UA Conference Focuses on Latinos, Latinas in U.S. South

TUSCALOOSA, Ala. — The University of Alabama is hosting a national conference that will bring together activists and scholars to look at the lives of Latinas and Latinos in the southern United States.

“Latinas/os in the U.S. South: Immigration, Integration and Identity” will be held Friday, Feb. 19, at the Hotel Capstone on the UA campus.

UA’s department of American studies and Latino Studies, a Palgrave Macmillan journal based at John Jay College of the City University of New York, are collaborating on the conference. Work presented at the conference will publish in a special issue of the journal focusing on the South. The conference issue will begin a series of special issues of Latino Studies, on Latinos in U.S. regions, leading up to the 10th anniversary of the publication in 2013.

The conference is slated to run from 8:30 a.m. to 5:30 p.m. Feb. 19. Welcoming comments are scheduled for 8:30 am to be followed immediately by the conference keynote speaker, Saket Soni.  Soni is the lead organizer of the New Orleans Workers’ Center for Racial Justice.

Topics for the conference include “Day Laboring in the Nuevo New South,” “El Nuevo Kentucky: Horse Industry Workers and New Latina/o Communities” and “The Emerging Second Generation in a New Destination in the U.S. South.” One panel, led by Latino community organizers from Alabama, Mississippi and Louisiana, will focus on current issues and priorities within Southern Latino communities and how service providers can better reach the Latino community.  For details on the program for the conference, go to http://latinosouth.ua.edu.

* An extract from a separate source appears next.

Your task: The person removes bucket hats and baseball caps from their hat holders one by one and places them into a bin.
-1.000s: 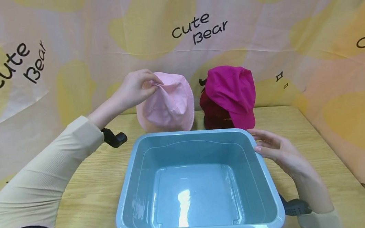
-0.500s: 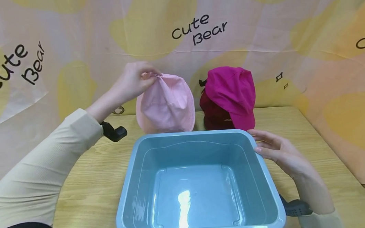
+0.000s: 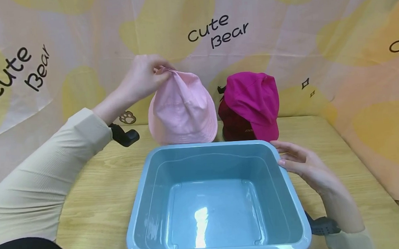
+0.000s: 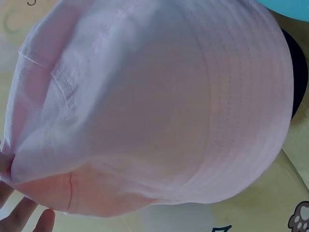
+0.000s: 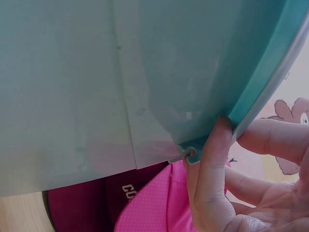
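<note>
A pale pink bucket hat [image 3: 185,110] hangs behind the basin, its crown pulled into folds where my left hand [image 3: 147,76] pinches the top. Rows of stitching run along the hat's brim [image 4: 246,96] in the left wrist view. The light-blue plastic basin [image 3: 200,147] stands in front, and its near side hides nothing of the bare inside. At its far right corner my right hand [image 3: 303,164] grips the rim, thumb at the edge and fingers behind. The right wrist view shows fingers [image 5: 215,164] curled against the rim's underside.
Right of the pink hat, a magenta cap [image 3: 252,99] lies over a dark red cap [image 3: 234,119]. A dark rounded edge [image 4: 300,72] shows from under the pink hat's brim. A patterned cloth [image 3: 282,30] hangs behind the wooden table [image 3: 95,197].
My left hand has risen, lifting the crown of the pink hat, whose brim has shifted slightly right. The right hand, basin and other caps stay put.
</note>
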Tool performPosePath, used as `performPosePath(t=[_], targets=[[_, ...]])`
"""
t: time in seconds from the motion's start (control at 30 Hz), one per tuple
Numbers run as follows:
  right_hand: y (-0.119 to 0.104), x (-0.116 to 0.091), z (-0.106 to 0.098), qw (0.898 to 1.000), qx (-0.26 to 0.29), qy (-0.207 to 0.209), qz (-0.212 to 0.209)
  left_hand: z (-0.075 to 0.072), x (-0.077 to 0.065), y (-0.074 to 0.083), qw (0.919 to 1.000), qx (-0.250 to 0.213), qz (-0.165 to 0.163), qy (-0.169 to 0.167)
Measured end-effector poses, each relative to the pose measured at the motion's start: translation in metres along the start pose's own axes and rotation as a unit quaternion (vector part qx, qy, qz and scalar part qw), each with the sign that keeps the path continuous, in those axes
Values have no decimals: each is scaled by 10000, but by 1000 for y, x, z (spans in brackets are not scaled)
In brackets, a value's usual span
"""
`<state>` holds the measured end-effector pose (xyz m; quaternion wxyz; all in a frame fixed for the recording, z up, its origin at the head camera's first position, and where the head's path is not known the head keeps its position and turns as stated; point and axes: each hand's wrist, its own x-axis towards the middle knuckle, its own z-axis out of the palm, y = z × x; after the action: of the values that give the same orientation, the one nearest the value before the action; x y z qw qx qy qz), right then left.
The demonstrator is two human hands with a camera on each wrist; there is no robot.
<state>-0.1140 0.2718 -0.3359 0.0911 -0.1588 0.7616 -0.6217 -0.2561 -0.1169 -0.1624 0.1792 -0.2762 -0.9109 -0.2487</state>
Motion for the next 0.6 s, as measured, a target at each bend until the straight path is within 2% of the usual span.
performPosePath(t=[0.37, 0.6], targets=[[1, 1, 0, 10000, 55, -5, -63, -12, 5, 14, 9998, 135, -157, -27], [1, 2, -1, 9999, 56, 8, -88, -18, 7, 19, 9998, 163, -124, 60]])
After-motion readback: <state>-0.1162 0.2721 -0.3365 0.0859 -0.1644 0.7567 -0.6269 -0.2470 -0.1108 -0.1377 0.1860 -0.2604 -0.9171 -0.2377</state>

Dr. Michael Innis-Jiménez, assistant professor of American studies, and Dr. Suzanne Oboler, professor of Latin American and Latina/Latino Studies at John Jay College, are the conference organizers. For more information, contact Innis-Jimenez at mdinnisjimenez@bama.ua.edu.

In addition to the UA department of American studies and Latino Studies, major conference sponsors include John Jay College, UA College of Arts and Sciences, and the UA Graduate School.

The American studies department is part of UA’s College of Arts and Sciences, the University’s largest division and the largest liberal arts college in the state. Students from the College have won numerous national awards including Rhodes Scholarships, Goldwater Scholarships and memberships on the USA Today Academic All American Team.